Aim of the exercise → Reproduce exactly the lines below, from the first through the one containing "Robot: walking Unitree", and nothing more.

Entries provided →

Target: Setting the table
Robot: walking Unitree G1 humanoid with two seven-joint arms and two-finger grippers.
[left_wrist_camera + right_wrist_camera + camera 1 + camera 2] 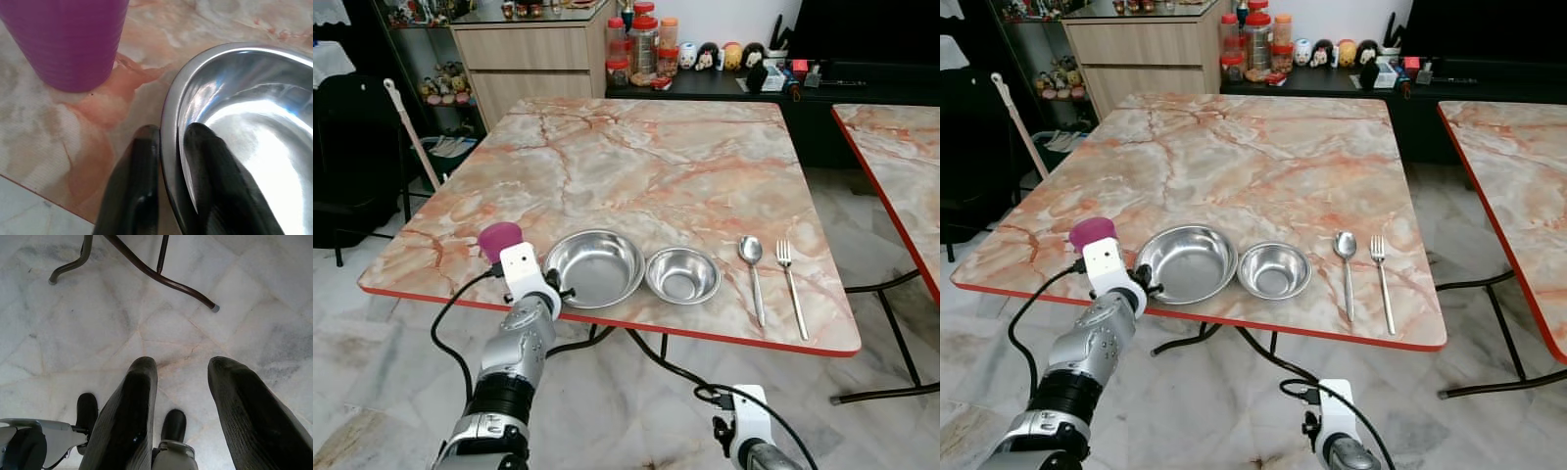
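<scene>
Gripping the near-left rim of the large steel bowl [595,266], the left hand [168,147] has its two black fingers [139,161] set narrowly, one outside the rim and one inside, so the thin metal wall stands between them. This bowl rests on the marble tabletop [646,157] close to the front edge, which has a red border. Just beside the left hand, on the robot's left, a purple cup [499,238] stands upright on the tabletop; in the left wrist view it is near the bowl, but the two are apart. On the right of the large bowl lies a small steel bowl [682,274], and their rims are very near or touching; I cannot tell which. Further to the right a spoon [752,264] and then a fork [790,284] lie side by side, with handles toward the front edge, the two not touching each other.

The right hand [181,377] hangs low beside the robot, below the level of the tabletop, over the pale marble floor [98,323]. Its fingers are spread wide and hold nothing. The dark metal legs of the table [146,271] stand on the floor ahead of it.
</scene>
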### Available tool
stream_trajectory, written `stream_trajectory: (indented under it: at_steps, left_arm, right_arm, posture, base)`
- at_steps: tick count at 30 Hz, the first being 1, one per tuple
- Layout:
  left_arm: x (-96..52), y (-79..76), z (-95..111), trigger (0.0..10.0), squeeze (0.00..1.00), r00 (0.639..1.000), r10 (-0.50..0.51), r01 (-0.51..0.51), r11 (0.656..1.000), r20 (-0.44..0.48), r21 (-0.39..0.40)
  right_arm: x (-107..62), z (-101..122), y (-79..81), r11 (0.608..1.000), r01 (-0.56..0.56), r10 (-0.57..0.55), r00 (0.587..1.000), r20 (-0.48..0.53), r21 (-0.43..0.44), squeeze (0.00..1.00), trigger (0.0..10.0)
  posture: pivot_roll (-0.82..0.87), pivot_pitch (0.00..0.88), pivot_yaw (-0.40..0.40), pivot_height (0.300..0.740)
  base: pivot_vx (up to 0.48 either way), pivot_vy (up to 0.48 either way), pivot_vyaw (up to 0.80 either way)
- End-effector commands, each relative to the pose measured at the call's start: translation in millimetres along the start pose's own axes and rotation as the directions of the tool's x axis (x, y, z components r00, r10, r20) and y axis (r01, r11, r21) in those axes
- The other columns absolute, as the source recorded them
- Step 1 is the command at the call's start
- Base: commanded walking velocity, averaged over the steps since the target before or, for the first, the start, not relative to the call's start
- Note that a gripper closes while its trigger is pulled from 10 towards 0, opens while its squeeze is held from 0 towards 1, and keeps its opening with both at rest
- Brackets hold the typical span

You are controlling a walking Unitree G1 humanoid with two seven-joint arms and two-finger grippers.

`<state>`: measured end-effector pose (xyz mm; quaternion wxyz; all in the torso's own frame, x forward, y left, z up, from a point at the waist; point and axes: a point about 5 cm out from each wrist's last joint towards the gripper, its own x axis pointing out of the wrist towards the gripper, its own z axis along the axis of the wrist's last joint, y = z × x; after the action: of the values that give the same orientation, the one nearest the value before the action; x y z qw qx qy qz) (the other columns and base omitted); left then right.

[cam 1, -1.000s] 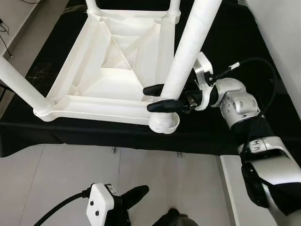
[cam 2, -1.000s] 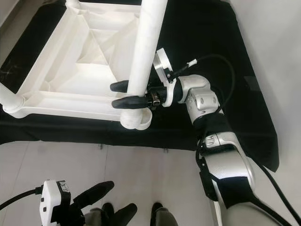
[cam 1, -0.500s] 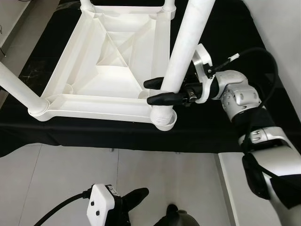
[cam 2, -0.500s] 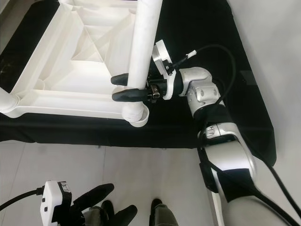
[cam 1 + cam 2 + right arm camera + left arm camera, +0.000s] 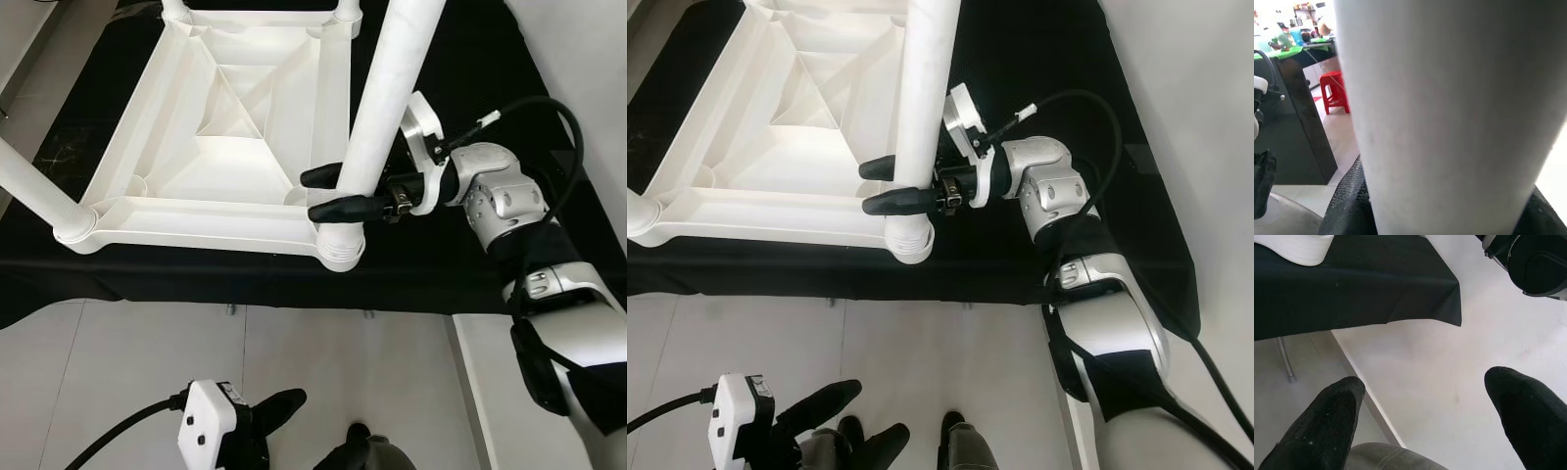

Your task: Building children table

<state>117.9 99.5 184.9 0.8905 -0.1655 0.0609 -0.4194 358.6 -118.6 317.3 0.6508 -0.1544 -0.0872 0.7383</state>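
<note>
The upside-down white tabletop (image 5: 225, 147) is laid on a black-draped surface (image 5: 460, 59). A white leg (image 5: 387, 98), seated in the near right corner socket, is gripped by the right gripper (image 5: 333, 193). The left gripper (image 5: 1420, 416), spread open, is hung low over the floor.

Smooth matt white plastic table frame (image 5: 235, 127) and round white plastic leg (image 5: 387, 93); matt black cloth cover (image 5: 470, 69); glossy grey tiled floor (image 5: 323, 382)
</note>
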Motion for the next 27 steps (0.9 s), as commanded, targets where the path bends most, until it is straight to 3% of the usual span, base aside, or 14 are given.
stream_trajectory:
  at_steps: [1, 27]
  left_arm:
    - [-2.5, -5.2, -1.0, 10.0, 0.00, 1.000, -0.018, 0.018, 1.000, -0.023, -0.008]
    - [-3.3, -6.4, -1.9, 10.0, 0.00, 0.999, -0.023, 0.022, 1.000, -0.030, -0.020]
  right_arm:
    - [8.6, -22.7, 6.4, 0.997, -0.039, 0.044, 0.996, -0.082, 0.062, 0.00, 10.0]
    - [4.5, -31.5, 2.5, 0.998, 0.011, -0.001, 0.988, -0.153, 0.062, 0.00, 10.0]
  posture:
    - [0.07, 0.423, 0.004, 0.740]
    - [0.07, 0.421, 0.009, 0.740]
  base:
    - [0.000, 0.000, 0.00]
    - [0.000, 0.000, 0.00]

Response box →
Target: Setting the table
Robot: walking Unitree G1 humanoid with two seven-joint arms and two-finger grippers.

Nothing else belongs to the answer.